Furthermore, the CT scan used for the screening costs just $99, so even those without health insurance coverage can take part.

Dr. Louis Novak, director of radiation oncology at the Lake Health University Hospitals Seidman Cancer Center in Mentor, describes the new program as a joint venture between the Mentor Cancer Center and Lake Health.

“Recent studies have confirmed that early detection is key in saving lives,” he said. “High-risk people are the ones who are eligible for the screening, which means those 55 to 74 years old with no symptoms of lung cancer.”

Additionally, they must be current or former smokers who have quit within the past 15 years. A Patient Page, available at the Mentor Cancer Center, 9485 Mentor Ave., is available with all the details.

“We’re losing money on this screening,” said Dr. David Steiger, head of radiology for Lake Health and the originator of the new effort. “It’s all based on a national lung-screening trial that compared plain chest X-rays with low-dose (CT) scan screenings among high risk patients. It resulted in a 20 percent decrease in deaths from lung cancer among those who got the CT scan. That’s pretty considerable.”

The low radiation scans, which take just a few seconds to complete, are done by referral and appointment at Lake Health’s West Medical Center in Willoughby and its TriPoint Medical Center in Concord Township.

A computed tomography (CT) scan is an imaging method that uses X-rays to create pictures of cross-sections of the body, in this case, the lungs.

“It takes people longer to get on and off the table than the scan takes,” Steiger said.

Patients need a doctor’s referral for the scan, but Lake Health can also arrange that for those who call its Best of Health line at 800-454-9800.

“A doctor’s referral is needed because the results need to go back to a physician to help assure any recommended follow-up treatment gets done,” Steiger said.

Scans are interpreted by specially trained board-certified radiologists with backup from specialized computer software when a possible nodule is identified.

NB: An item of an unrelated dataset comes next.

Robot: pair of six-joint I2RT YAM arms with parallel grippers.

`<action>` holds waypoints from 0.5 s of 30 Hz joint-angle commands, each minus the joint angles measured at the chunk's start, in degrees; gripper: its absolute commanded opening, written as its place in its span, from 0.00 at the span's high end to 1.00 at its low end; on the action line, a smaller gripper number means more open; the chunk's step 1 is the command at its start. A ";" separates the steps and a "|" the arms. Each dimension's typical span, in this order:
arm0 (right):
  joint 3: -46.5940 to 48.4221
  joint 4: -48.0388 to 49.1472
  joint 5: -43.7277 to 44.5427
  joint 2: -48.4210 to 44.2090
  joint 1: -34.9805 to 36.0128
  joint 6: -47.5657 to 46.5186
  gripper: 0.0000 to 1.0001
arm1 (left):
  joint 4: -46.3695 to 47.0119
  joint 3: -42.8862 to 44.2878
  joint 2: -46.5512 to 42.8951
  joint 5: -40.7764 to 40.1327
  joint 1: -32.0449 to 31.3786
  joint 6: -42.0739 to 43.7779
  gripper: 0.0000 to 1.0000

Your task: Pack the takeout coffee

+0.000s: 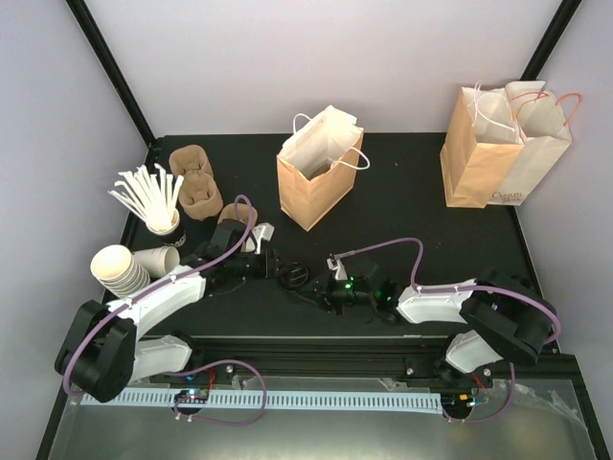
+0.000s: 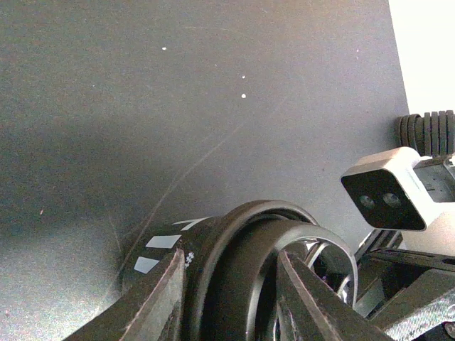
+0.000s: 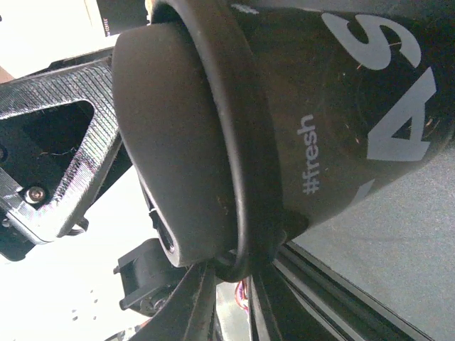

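The takeout coffee [image 1: 292, 276] hangs on its side between my two grippers, low over the black table in front of the arms. My left gripper [image 1: 271, 266] is shut on it. In the left wrist view its fingers [image 2: 158, 298] straddle the cup's black printed band and the lid [image 2: 242, 263]. My right gripper [image 1: 314, 286] comes in from the right. In the right wrist view the cup [image 3: 320, 106] fills the frame with "#fresh" lettering. The right gripper [image 3: 234, 284] is pinched on the rim of the black lid [image 3: 170, 142].
An open brown paper bag [image 1: 319, 168] stands behind the cup. More bags [image 1: 503, 144] stand at the back right. At the left are pulp carriers [image 1: 194, 182], a cup of white stirrers [image 1: 153, 201] and stacked white cups [image 1: 123, 268].
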 commanded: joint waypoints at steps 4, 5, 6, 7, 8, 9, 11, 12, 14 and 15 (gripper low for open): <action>0.77 -7.68 5.88 2.64 -1.41 -3.20 0.86 | -2.81 -6.54 1.81 -2.28 -0.81 -3.48 0.63; 0.88 -8.16 5.96 2.75 -1.50 -3.42 0.86 | -2.09 -7.07 1.77 -2.43 -0.77 -3.87 0.63; 0.89 -8.54 6.05 2.83 -1.61 -3.61 0.86 | -1.40 -7.61 1.69 -2.49 -0.80 -4.18 0.63; 0.77 -8.65 6.06 2.92 -1.74 -3.75 0.86 | -0.79 -8.01 1.75 -2.49 -0.84 -4.41 0.64; 0.61 -8.68 5.99 3.08 -1.97 -3.78 0.86 | -0.27 -8.25 1.95 -2.47 -0.90 -4.56 0.64; 0.43 -8.61 5.91 3.23 -2.10 -3.81 0.86 | 0.04 -8.44 2.12 -2.55 -0.94 -4.65 0.64; 0.22 -8.59 5.89 3.35 -2.31 -3.68 0.86 | 0.72 -8.64 2.70 -2.63 -1.03 -4.81 0.64; 0.25 -8.73 5.89 3.37 -2.40 -3.76 0.86 | 1.21 -8.73 3.03 -2.56 -1.14 -5.01 0.64; 0.36 -9.13 5.89 3.46 -2.55 -3.92 0.86 | 2.16 -8.87 3.73 -2.49 -1.42 -5.22 0.64; 0.38 -9.39 5.82 3.59 -2.59 -3.98 0.86 | 2.63 -8.91 4.08 -2.47 -1.69 -5.42 0.64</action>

Those results are put in layman’s terms for the patient by the referring doctor.

“Our patient navigator, Lisa Bennett, tracks the scans and the recommendations in our database to make sure the recommended follow-up gets done.

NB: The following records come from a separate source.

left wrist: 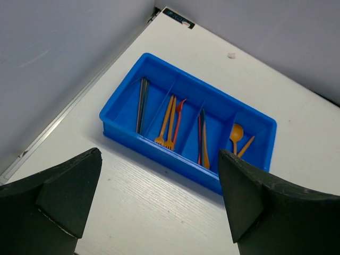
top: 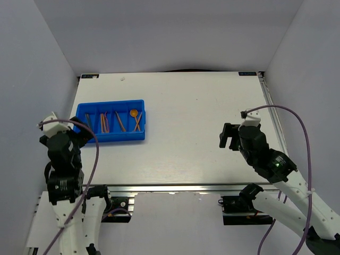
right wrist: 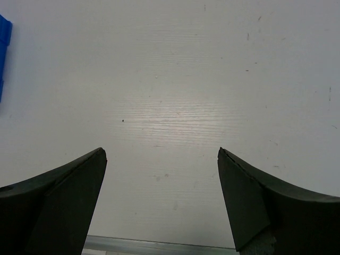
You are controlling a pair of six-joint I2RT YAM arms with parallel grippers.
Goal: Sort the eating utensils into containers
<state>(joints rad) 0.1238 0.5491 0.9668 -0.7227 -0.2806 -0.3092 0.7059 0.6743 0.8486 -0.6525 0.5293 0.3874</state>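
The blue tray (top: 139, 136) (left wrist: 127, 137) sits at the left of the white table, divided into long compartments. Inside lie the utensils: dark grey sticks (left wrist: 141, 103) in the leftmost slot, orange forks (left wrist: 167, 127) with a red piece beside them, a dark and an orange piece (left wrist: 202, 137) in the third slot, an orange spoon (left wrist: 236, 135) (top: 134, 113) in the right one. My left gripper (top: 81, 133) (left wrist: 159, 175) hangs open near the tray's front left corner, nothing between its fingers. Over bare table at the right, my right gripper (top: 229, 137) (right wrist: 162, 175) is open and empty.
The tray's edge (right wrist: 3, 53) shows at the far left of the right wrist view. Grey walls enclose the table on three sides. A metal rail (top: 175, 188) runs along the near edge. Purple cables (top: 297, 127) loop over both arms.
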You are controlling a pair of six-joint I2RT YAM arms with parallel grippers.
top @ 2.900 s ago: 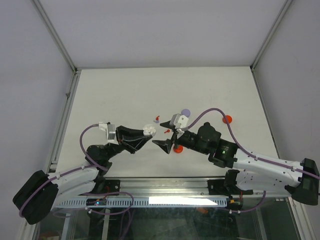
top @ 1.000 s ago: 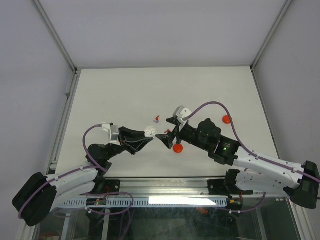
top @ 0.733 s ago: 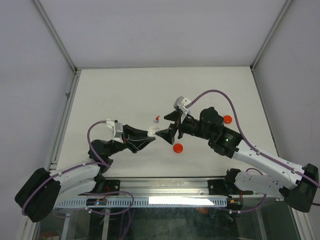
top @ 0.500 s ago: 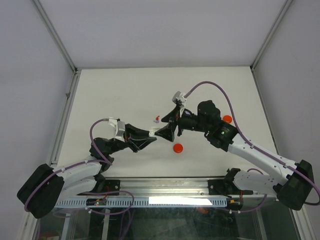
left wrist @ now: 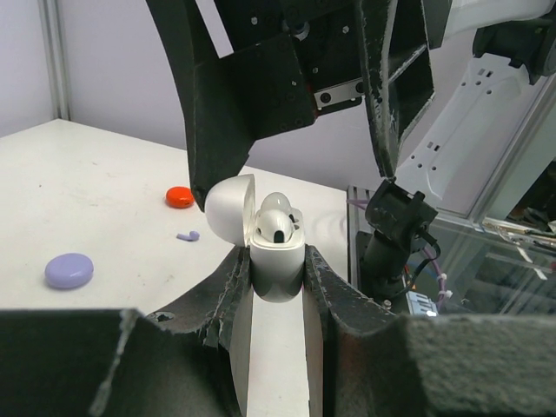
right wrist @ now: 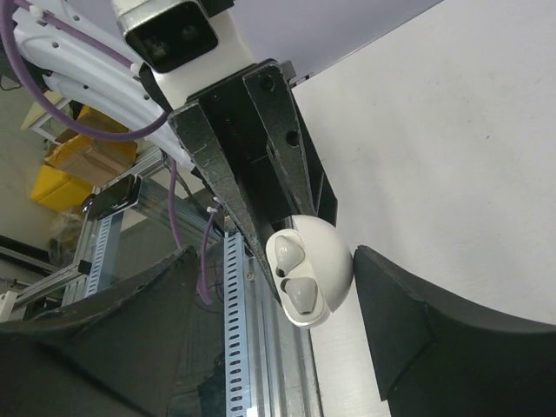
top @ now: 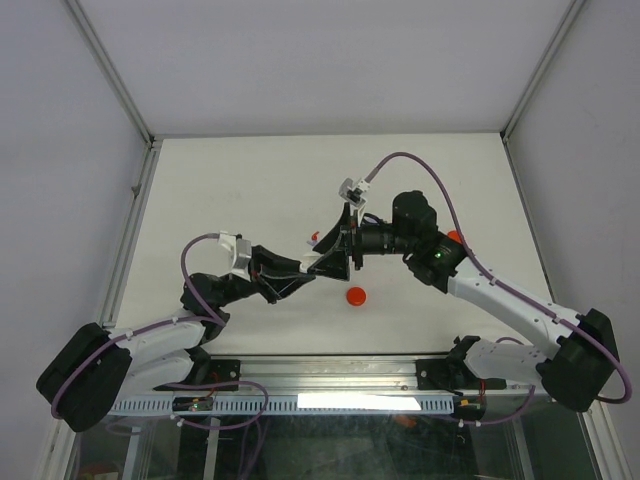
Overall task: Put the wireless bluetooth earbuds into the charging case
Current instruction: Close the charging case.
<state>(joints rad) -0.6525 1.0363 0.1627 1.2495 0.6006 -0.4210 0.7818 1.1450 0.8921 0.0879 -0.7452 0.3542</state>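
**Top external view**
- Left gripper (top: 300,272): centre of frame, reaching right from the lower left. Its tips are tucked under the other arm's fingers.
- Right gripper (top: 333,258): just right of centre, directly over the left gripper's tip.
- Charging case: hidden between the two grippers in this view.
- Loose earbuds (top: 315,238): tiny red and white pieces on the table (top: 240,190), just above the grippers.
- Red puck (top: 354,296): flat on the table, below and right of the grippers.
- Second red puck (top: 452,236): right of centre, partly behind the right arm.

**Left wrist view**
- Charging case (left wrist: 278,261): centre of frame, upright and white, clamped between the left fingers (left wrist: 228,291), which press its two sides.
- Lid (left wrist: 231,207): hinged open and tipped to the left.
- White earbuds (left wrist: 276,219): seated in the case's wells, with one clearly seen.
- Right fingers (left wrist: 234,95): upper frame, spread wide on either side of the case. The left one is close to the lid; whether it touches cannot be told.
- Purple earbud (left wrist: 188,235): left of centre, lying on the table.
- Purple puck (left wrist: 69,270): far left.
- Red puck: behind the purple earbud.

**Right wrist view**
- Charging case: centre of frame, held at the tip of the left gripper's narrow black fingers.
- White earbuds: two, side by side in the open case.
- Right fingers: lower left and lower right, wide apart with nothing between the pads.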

“Although the scan itself is meant to identify nodules that might be cancer, it also spots aneurysms, bone lesions and other issues that may lead to other things,” Steiger said.

If the scan identifies a possibly cancerous nodule, a biopsy might be ordered, he said.

“Then the scan along with the follow up recommendations goes to a multidisciplinary team developed to care for the entire patient,” Steiger said.

In addition to the primary-care physician and radiologist, the team would include a pulmonologist, thoracic surgeon and occupational health nurse to serve as both a check and balance and assure that everyone’s on the same page, he said.

Follow-up treatment for those diagnosed with cancer can be done in Mentor at the Lake Health UH Seidman Cancer Center.

Smokers will be guided to a smoking-cessation program, and those with problem-free lungs in the scan likely will be advised to have another scan in two to three years.

“Although anyone who has ever smoked will have a greater risk of lung cancer, the risk drops as soon as a smoker quits and continues to decrease as the years pass,” he said.

Those eligible for the $99 scans must be current or former smokers with a 30-pack-year history of smoking, That’s the number of years smoked multiplied by the usual number of packs of cigarettes smoked a day. Someone smoking two packs a day for 15 years, for instance, has 30 pack years of smoking.

Physicians wishing to refer patients for the low-dose CT scan should call Lisa Bennett at 440 375-8121.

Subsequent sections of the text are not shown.